REQUIRED WORK -> The required answer is every line of the data containing the word "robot".

--- RECORDS PROVIDED ---

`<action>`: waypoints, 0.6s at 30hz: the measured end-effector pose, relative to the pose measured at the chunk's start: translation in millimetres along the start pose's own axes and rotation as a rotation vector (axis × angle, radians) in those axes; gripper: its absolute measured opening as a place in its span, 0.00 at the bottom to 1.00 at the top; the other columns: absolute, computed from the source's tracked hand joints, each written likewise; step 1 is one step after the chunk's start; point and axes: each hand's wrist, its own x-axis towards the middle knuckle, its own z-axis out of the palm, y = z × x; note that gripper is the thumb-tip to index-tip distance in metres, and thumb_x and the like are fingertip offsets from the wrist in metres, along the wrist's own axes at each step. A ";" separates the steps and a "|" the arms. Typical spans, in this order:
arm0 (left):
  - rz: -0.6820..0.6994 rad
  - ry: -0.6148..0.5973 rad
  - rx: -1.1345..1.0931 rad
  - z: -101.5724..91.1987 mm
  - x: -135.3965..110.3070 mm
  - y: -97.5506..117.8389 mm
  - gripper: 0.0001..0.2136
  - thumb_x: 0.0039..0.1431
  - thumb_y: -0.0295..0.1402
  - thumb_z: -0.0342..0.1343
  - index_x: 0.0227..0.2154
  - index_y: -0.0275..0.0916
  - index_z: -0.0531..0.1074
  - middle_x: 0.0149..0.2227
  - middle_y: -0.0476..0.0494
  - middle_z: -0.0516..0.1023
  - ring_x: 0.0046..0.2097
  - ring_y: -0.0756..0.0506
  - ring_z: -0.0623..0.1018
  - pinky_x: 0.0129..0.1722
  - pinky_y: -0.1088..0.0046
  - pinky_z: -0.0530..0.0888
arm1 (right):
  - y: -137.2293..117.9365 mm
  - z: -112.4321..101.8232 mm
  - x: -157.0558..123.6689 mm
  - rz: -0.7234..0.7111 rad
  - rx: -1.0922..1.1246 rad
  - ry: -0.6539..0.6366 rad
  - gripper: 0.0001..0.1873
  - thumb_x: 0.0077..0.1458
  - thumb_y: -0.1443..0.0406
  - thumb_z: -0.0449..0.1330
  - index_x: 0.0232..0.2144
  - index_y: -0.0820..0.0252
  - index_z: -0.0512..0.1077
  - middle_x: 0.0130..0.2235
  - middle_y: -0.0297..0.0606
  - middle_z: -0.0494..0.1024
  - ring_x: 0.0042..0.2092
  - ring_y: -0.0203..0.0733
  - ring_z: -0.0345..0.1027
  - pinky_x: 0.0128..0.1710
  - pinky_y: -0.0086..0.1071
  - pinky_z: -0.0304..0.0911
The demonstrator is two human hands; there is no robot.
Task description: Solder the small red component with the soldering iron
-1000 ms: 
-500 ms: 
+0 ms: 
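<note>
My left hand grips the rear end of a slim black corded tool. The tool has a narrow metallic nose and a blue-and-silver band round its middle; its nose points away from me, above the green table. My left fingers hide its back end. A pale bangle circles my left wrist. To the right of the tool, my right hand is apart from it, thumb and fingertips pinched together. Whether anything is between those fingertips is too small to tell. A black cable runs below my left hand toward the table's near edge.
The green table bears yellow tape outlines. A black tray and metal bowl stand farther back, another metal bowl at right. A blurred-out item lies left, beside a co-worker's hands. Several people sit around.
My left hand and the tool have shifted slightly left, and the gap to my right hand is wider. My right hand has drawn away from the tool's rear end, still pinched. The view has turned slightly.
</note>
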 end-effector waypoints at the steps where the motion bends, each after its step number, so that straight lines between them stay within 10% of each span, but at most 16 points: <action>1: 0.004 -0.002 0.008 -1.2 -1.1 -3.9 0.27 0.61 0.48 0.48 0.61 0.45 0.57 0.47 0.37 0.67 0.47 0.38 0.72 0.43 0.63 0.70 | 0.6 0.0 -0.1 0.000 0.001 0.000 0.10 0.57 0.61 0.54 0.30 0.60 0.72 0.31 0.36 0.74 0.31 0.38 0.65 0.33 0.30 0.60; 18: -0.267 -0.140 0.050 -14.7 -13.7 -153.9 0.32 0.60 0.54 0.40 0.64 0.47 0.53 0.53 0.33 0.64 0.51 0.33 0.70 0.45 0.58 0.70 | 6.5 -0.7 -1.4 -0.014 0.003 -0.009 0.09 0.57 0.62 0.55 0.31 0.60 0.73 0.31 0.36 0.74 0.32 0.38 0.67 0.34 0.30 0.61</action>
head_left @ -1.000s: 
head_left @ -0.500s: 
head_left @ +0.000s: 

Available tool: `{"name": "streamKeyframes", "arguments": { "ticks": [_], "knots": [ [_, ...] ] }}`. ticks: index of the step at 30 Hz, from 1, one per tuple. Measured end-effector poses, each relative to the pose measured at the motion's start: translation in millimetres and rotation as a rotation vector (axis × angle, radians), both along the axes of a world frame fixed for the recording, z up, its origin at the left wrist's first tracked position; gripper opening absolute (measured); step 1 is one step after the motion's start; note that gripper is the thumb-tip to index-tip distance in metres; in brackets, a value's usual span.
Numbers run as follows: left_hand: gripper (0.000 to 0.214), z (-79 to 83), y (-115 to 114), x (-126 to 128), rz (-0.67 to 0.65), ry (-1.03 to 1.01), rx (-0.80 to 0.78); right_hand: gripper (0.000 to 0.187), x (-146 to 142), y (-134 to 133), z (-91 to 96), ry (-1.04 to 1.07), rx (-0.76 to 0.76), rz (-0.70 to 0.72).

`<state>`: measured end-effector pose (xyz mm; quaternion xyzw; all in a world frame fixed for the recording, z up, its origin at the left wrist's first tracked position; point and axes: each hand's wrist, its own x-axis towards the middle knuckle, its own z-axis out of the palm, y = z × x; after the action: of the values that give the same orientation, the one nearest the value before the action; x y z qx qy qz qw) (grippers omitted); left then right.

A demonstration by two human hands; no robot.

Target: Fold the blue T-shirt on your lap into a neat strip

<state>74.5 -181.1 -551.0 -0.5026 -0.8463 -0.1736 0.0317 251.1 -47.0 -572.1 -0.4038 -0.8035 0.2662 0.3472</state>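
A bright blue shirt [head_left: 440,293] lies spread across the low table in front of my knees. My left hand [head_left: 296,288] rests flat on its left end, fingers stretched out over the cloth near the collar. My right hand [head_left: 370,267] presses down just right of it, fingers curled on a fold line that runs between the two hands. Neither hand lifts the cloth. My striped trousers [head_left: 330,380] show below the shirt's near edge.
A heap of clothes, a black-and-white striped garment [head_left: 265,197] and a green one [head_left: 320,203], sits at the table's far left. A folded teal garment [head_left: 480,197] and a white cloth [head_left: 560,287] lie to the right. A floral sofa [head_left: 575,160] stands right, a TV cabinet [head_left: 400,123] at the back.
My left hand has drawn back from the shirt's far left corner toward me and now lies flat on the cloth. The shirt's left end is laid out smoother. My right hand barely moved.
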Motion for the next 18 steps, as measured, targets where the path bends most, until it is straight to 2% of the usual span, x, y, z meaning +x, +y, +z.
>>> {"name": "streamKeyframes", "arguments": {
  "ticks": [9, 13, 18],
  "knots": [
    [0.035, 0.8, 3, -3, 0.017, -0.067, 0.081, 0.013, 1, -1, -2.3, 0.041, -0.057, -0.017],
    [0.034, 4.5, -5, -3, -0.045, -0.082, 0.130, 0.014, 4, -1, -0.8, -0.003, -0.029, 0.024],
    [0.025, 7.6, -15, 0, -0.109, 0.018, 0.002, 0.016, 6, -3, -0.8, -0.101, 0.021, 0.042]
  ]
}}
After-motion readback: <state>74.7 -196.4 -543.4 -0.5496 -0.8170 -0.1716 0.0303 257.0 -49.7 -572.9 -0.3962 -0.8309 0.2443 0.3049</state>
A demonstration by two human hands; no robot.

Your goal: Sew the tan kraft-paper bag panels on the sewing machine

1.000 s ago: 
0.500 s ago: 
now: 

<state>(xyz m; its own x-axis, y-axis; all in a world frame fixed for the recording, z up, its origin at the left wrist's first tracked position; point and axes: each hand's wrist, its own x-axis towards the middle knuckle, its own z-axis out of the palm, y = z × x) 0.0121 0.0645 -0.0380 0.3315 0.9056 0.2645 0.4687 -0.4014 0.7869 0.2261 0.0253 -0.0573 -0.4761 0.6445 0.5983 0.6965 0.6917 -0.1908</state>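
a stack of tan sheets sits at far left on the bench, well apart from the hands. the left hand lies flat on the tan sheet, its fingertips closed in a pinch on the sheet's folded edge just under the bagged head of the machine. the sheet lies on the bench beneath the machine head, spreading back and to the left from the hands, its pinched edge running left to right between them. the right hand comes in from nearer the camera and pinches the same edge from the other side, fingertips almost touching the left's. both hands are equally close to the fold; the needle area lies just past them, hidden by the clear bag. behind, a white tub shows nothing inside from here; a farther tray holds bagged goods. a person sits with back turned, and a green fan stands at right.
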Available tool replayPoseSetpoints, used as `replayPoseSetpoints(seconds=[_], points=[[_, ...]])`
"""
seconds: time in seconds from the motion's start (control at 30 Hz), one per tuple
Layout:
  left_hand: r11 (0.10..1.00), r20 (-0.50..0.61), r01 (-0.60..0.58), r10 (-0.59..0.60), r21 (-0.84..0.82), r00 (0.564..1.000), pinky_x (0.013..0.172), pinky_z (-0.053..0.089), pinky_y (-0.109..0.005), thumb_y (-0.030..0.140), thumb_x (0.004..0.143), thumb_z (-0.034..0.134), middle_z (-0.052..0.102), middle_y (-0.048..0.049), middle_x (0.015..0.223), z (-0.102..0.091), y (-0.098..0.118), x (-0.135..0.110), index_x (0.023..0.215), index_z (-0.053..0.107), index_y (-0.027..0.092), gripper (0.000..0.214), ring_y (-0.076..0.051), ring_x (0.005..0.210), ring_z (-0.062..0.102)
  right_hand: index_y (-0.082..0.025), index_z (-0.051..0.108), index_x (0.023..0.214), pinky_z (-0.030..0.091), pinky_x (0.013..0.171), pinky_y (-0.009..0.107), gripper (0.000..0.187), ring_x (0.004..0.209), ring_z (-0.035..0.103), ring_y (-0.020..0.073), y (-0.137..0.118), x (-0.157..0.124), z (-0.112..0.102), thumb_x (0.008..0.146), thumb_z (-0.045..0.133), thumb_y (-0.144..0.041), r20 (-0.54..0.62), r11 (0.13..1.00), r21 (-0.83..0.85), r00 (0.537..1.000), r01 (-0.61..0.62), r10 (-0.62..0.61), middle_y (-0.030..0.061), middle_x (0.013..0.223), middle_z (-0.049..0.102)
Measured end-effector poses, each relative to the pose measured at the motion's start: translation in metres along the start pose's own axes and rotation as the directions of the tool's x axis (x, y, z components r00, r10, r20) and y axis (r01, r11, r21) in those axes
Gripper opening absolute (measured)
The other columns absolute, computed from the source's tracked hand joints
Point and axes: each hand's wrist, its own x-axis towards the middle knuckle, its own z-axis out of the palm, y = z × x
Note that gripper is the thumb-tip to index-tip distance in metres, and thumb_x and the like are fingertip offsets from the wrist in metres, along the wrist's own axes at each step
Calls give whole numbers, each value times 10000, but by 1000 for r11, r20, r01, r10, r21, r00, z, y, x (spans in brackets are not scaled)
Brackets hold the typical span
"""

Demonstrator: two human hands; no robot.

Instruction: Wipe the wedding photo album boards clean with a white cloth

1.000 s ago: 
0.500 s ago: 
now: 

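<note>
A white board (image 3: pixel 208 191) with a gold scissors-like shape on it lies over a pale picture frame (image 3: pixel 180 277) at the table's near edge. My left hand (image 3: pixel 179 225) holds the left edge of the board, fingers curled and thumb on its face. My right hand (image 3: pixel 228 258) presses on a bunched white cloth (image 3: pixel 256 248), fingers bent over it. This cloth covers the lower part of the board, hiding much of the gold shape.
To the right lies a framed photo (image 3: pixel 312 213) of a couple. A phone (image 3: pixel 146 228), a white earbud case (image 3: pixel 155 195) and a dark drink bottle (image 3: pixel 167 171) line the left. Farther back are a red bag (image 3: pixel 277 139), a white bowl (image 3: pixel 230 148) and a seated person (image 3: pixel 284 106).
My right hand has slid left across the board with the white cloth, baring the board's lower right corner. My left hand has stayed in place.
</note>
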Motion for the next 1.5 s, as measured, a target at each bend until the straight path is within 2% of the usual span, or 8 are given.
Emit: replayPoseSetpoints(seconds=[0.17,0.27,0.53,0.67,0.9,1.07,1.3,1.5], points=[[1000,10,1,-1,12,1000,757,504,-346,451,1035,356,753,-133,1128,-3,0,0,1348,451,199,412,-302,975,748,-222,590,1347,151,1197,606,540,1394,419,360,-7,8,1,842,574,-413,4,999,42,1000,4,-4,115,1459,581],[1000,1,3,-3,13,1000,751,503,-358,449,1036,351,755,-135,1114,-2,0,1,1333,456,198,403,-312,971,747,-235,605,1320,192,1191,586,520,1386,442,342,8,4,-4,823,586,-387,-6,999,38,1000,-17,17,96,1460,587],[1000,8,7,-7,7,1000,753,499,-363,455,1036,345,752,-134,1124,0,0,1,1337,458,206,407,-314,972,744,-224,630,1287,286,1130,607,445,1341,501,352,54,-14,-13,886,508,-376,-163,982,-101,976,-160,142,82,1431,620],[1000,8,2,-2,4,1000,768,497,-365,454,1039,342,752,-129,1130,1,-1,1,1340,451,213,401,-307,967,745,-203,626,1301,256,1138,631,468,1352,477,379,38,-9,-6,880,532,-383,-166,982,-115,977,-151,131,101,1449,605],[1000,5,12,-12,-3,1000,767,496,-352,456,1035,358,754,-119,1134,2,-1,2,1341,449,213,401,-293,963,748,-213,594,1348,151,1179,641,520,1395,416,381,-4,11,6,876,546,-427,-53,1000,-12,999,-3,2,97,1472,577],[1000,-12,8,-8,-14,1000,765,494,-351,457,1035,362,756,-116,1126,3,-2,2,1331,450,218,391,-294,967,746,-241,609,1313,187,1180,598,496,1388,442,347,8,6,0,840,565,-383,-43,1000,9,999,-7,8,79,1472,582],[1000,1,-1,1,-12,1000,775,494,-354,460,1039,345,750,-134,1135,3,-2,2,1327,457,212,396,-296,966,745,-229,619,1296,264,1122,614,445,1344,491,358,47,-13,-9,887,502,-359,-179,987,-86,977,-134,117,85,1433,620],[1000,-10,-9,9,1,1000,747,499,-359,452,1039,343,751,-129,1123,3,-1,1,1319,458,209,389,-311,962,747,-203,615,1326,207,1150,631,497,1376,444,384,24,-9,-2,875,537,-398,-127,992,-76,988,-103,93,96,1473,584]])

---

ANSWER BOX ->
The demonstrator is two human hands; there is no robot.
A demonstration by two human hands; no robot.
A demonstration by two human hands; no robot.
Demonstrator: two human hands; no robot.

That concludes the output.